It seems like a lot of pop science gets thrown around when explaining vacuum energy.

For instance, our QFT lecturer descried the non-interacting field theory vacuum energy as 'purely Heisenberg Uncertainty Principle energy for particle-antiparticle pairs popping in and out of existence' while the interacting field theory vacuum as 'this combined with them being able to exchange virtual particles'.

How correct is this? Is there a more precise explanation of the differences between the non-interacting and interacting field theory vacuum states, and why, for instance, we can drop the vacuum energy contribution in non-interacting field theories but not in interacting field theories?

Is it true that the non-interacting vacuum is kind of irrelevant since it cannot affect anything?


1 Answer 1


The term “vacuum energies” is sometimes used to refer to the first order quantum corrections to a classical field theory, i.e. the order $\hbar$ corrections. Technically you need all orders to get the full correction, but often it is safe to assume that the first order corrections make the largest contribution. In e.g. QED you have to truncate the series expansion anyway, because it’s asymptotic.

In the perturbative scheme the first order correction corresponds more or less to all the Feynman diagrams containing a single internal loop. When referring to ‘being able to exchange virtual particles’ your lecturer is presumably referring to the internal lines of the relevant Feynman diagrams in the perturbative expansion.

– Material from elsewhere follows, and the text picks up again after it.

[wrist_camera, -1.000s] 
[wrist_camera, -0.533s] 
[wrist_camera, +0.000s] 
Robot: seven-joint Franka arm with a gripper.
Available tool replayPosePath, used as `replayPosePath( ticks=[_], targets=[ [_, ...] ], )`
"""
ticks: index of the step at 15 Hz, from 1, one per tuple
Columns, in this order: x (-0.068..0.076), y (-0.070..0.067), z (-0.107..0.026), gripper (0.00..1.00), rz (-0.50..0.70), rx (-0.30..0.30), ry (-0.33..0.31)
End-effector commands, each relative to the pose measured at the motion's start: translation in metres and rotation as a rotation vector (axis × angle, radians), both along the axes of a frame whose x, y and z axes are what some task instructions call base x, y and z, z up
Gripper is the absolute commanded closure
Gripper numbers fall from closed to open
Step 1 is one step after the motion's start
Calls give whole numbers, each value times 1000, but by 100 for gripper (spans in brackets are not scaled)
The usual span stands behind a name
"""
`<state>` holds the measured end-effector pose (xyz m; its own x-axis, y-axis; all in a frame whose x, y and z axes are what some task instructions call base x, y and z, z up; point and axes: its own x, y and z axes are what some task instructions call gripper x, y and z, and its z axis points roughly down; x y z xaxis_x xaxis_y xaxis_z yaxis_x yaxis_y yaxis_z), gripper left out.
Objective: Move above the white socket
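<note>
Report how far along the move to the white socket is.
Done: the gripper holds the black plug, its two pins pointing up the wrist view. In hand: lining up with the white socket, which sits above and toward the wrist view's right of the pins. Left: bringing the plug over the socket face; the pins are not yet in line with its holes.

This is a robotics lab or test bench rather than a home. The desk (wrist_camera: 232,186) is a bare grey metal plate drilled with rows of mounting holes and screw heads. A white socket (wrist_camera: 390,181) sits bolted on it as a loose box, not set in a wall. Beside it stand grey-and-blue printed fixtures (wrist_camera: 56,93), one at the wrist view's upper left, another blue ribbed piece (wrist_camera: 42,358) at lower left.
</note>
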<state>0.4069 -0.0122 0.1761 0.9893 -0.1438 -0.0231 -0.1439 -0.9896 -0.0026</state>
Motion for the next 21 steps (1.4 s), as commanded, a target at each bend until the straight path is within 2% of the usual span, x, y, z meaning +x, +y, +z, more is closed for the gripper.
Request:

For the latter question: you can get rid of the vacuum energy in the non-interacting case via normal ordering/Wick’s theorem - it’s just an infinite constant. In the interacting case this is more difficult because strictly speaking the interacting and non-interacting theories live in different Fock spaces (this is a bit hand wavey because it’s not so clear what the Fock space for an interacting theory looks like - at least not to me).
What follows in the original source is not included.